News and Opinion from Sisters, Oregon

What’s the deal with e-bikes?

Many avid cyclists who sculpted their fitness over years of hills, endurance, and pushing the pedals don’t see e-bikes as the next great innovation in cycling progress. Grouchy attitudes of “earning it” or “they don’t deserve to ride unless they can do it themselves” are short sighted at best and bigoted at worst. E-bikes are here to stay, as the European market is booming with commuters, travel companies, and brands innovating well beyond what is currently available in the USA.

There have been fundamental milestones in cycling history: the “safety bicycle” which is the shape of a bike with two equal sized wheels we know today; rubber pneumatic tires; the addition of gears. The argument should be made that this is the next big step forward. All of these innovations made cycling easier, more enjoyable, and took down barriers for many potential cyclists. E-bikes are poised to do the same.

Put aside the notion that e-bike riders are on slimmed down motorbikes. On an e-bike, the rider still pedals; with the pedaling pressure comes an electrical assist that gives mechanical advantage. They’re pedaling, using their muscles and riding — albeit a little faster for the given effort. E-bikes use batteries, and are not otherworldly powerful. No louder than normal bikes, they cannot roust or slash trails any more than a mechanical bike can with an aggressive rider. They provide a little more than what a fit cyclist can put out in terms of power.

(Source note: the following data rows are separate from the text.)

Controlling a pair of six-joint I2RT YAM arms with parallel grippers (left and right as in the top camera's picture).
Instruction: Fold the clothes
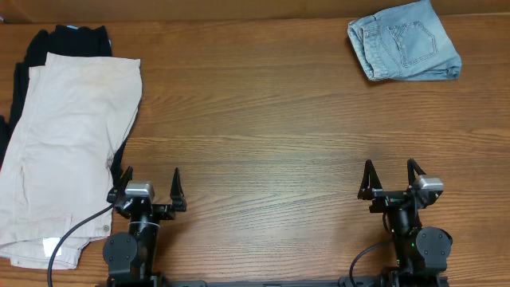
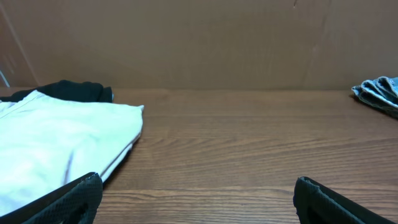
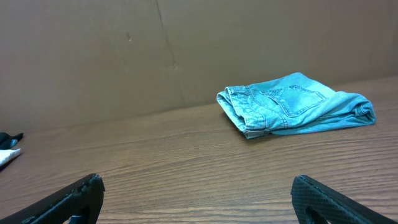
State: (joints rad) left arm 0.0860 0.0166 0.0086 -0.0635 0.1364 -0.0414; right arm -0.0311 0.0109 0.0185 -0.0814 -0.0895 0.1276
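Beige shorts lie flat at the left end of the table, on top of a dark garment — nothing touches them. Folded blue jean shorts sit in the far right corner. The left claw and the right claw are at the near edge, both wide apart — holding nothing

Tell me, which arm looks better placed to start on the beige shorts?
Probably the left. The left gripper, open, sits right beside the spread-out beige shorts. The right gripper is far across, nearer the folded jeans.
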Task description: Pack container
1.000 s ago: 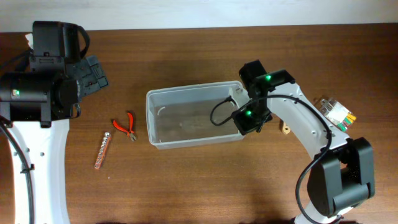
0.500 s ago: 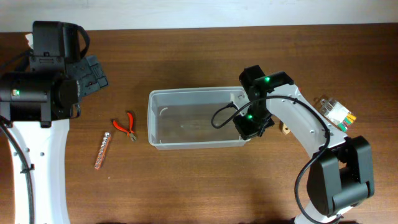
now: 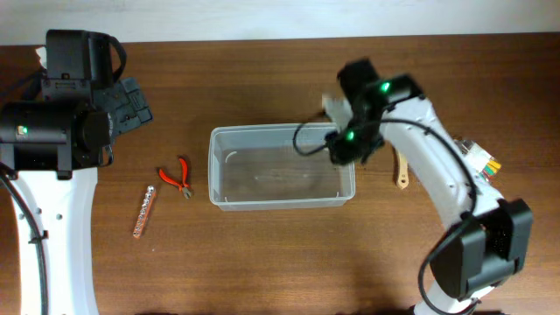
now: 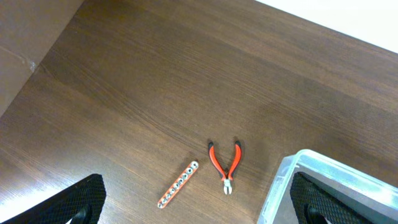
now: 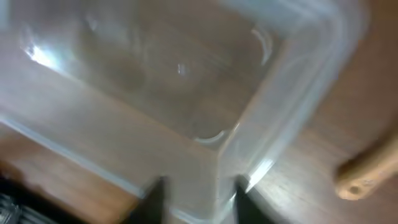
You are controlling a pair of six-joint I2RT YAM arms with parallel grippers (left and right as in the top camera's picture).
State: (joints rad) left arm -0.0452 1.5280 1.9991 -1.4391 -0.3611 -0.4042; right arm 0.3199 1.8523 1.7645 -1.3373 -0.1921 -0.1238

Another key complaint around e-bikes is that they’re dangerous because of the speed they allow people to travel. That might be the case if e-bikes were being piloted by daredevil archetypes — but such folks generally are not riding e-bikes. Most e-bike riders are new to cycling; they have pre-existing physical limitations, or haven’t cut their chops on rambunctious trail riding.

It is important to think of cycling as an activity for the general public and not just the tribe of mountain bikers or skinsuit roadies.

E-bikes create opportunities, facilitating commutes, grocery runs, travel tourism, etc. Most people haven’t thought about how much easier a trip to the store for a few things would be on an e-bike. It can take cargo, doesn’t need a parking spot, and makes for a casual spin.

The other opportunity is in exercise. A person unaccustomed to cycling isn’t going very far for very long. Most people need to enjoy exercise to want to do more, and telling people to “get used to it” obviously hasn’t solved the obesity epidemic.

The opportunity to get more people involved also stands to help get more influence, power, and numbers advocating for cycling.

The potential for e-bikes to share the joys of cycling with more people is phenomenal. Perhaps someone buys an e-bike on a whim, imagining the days of yesteryear before work and obligations took them away from the freedom of childhood. This person enjoys feeling their body in motion, free to navigate around their town. They may never have felt this as an adult; now they’re going to the store, then riding local paths, soon they find others and make friends. Their fitness, happiness, and life have gotten better.

What is wrong with including these people in the cycling community?